**Problem:**
Only a number is required: how many lines of the material contain the string "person".
-*-*-
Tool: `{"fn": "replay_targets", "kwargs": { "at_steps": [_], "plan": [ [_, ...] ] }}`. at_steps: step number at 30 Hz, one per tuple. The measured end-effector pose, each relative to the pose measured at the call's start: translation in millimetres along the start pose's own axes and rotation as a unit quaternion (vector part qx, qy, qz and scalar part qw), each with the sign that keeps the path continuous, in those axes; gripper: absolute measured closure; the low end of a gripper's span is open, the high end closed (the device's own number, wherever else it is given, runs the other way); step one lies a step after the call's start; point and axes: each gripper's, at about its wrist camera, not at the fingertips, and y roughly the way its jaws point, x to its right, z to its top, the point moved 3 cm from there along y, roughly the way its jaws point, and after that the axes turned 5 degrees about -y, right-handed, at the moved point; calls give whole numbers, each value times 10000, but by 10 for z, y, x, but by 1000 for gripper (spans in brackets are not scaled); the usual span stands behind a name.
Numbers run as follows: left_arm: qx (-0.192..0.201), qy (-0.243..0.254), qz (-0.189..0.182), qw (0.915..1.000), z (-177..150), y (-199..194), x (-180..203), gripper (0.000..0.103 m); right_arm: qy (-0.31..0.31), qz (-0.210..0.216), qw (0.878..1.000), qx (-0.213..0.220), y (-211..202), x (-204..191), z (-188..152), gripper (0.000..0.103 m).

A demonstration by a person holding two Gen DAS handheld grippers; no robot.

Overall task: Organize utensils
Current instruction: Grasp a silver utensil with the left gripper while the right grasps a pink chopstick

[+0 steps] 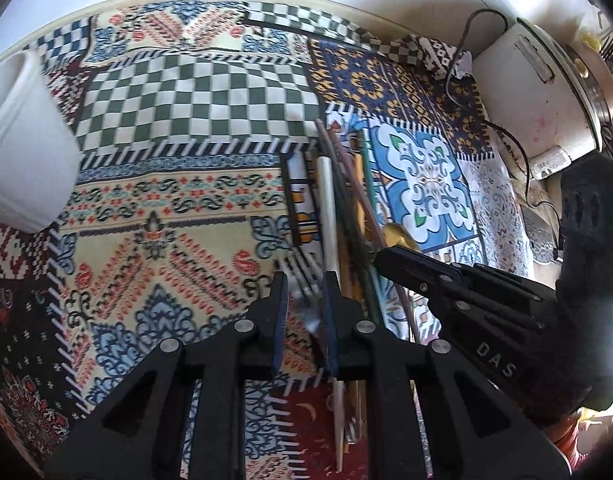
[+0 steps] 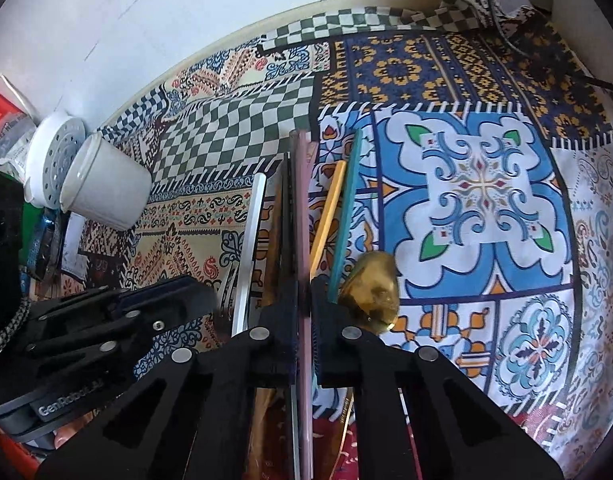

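Observation:
A bundle of long utensils point(image 1: 346, 208) lies on the patterned tablecloth: a silver handle point(image 1: 328, 216), pink, yellow and teal sticks, a gold spoon point(image 2: 372, 288) and a silver fork point(image 1: 306, 280). My left gripper point(image 1: 304, 300) straddles the fork's head, its jaws a small gap apart. My right gripper point(image 2: 304, 312) is shut on the pink stick point(image 2: 304, 216), and also shows in the left wrist view point(image 1: 402, 260). A white cup point(image 1: 22, 148) lies on its side at the left, also in the right wrist view point(image 2: 106, 188).
A white perforated lid point(image 2: 58, 156) and clutter sit behind the cup. A white appliance point(image 1: 546, 92) with a black cord point(image 1: 458, 72) stands at the right. The patterned tablecloth point(image 2: 482, 184) covers the table up to the white wall.

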Motion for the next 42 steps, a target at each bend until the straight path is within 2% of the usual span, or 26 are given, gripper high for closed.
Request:
{"fn": "replay_targets", "kwargs": {
  "at_steps": [8,14,17,19,22,26,31,36,38,42],
  "plan": [
    [-127,214,147,9996,109,183,141,87,109,-89,9998,155,-148,97,-60,97],
    [-204,234,181,9994,214,281,181,88,109,-181,9997,94,-151,128,-113,97],
    [-271,118,58,9995,250,324,153,93,14,-233,9997,51,-153,113,-134,97],
    [-368,-37,-171,9992,305,396,148,94,-104,-319,9994,17,-156,102,-152,97],
    [-395,-186,-312,9986,305,398,126,95,-206,-346,9992,-54,-137,89,-129,97],
    [-311,-245,-417,9983,248,265,92,98,-316,-419,9986,-106,-112,94,-52,97],
    [14,-138,-335,9993,202,6,71,98,-505,-451,9975,-184,-21,35,77,97],
    [356,17,5,9994,156,-208,-14,99,-641,-482,9963,-314,130,-61,157,92],
    [412,77,75,9991,135,-235,-44,99,-671,-538,9958,-302,181,-75,179,87],
    [424,43,174,9989,100,-242,-119,99,-642,-614,9957,-258,219,-50,217,84]
  ]
}}
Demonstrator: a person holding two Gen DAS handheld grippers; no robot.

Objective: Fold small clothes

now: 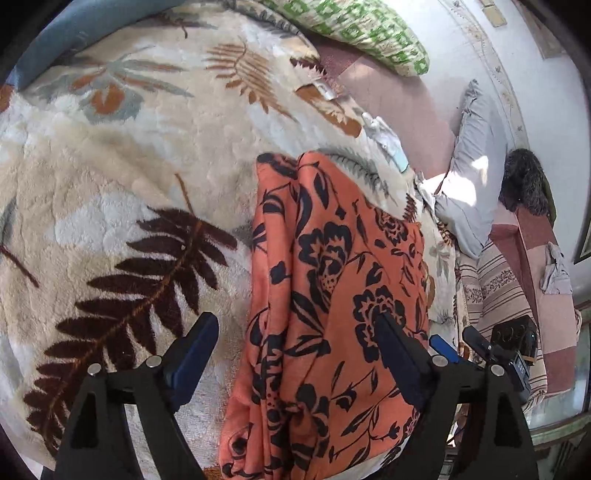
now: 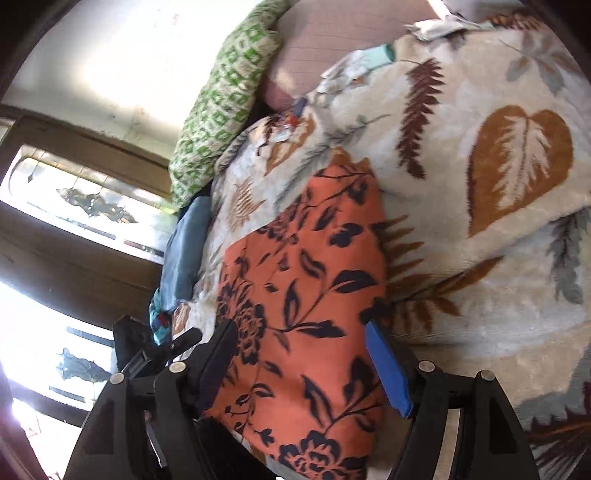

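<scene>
An orange garment with a black flower print (image 1: 332,280) lies folded in a long strip on a cream leaf-pattern blanket (image 1: 129,166). My left gripper (image 1: 295,332) is open, its blue-padded fingers (image 1: 192,354) spread over the garment's near end without pinching it. In the right wrist view the same garment (image 2: 303,288) lies between the spread fingers of my right gripper (image 2: 299,339), which is open. The other gripper shows at the edge of each view, at the right in the left wrist view (image 1: 509,350) and at the left in the right wrist view (image 2: 147,347).
A green-and-white patterned pillow (image 1: 369,33) lies at the far end of the bed, also in the right wrist view (image 2: 221,103). A grey pillow (image 1: 476,177) and a dark furry item (image 1: 524,181) sit by the wall. Folded blue cloth (image 2: 188,251) lies near a window.
</scene>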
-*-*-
**Exercise answer:**
2